I haven’t thought this through fully, but could they be even less apparently related than their parents? (Ignoring test error, that is.) I think they could be, because for a given gene with two alleles, the parents could be AB AB but the sibs could be AA and BB. But I’m not sure how that would show up on today’s forensic tests.
Except that it’s not completely random. Every base pair (or even every allele) does not have an equal probability of being part of a cross-over. Cross-over happens in sections, and where cross-over occurs, the closer the two base pairs or alleles are to the center point, the more likely they will be part of the recombination. You still get a REALLY large number, but it’s not quite as large as if you assume completely random cross-over events.

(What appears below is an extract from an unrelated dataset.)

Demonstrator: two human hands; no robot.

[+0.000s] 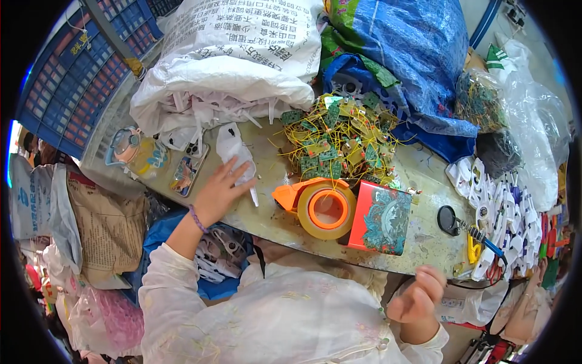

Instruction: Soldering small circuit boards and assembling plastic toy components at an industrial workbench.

Not really. Phenotype is a poor indicator of genetic unrelatedness. The odd-looking girl is still mostly genetically related to her siblings since many genes are not involved in superficial appearance.
ETA: There was a thread addressing this exact topic not that long ago. Don’t have the patience to do the search, but if the OP is interested, I think it was within the last 2 years.
Thanks for clarifying. Guess it would have been more accurate for me to say that in this particular case her two children were genetic brothers and her husband was the genetic father of both. But genetically the woman appeared to be the mother of only one of them. This in spite of the fact that she distinctly remembered carrying the other for nine months and then giving birth.
Doesn’t quite fit the subject but I thought it was an interesting aside.
Y’know, you’d think I’d have learned my lesson by now. I shoudn’t be surprised by anything in biology, any more… But I continually am.
Ain’t that the truth!
I got that bit from a very interesting book, “Power, Sex and Suicide” by Nick Lane. My wife saw me buying that book and gave me a questioning look, and when I said “It’s about mitochondria” she rolled her eyes.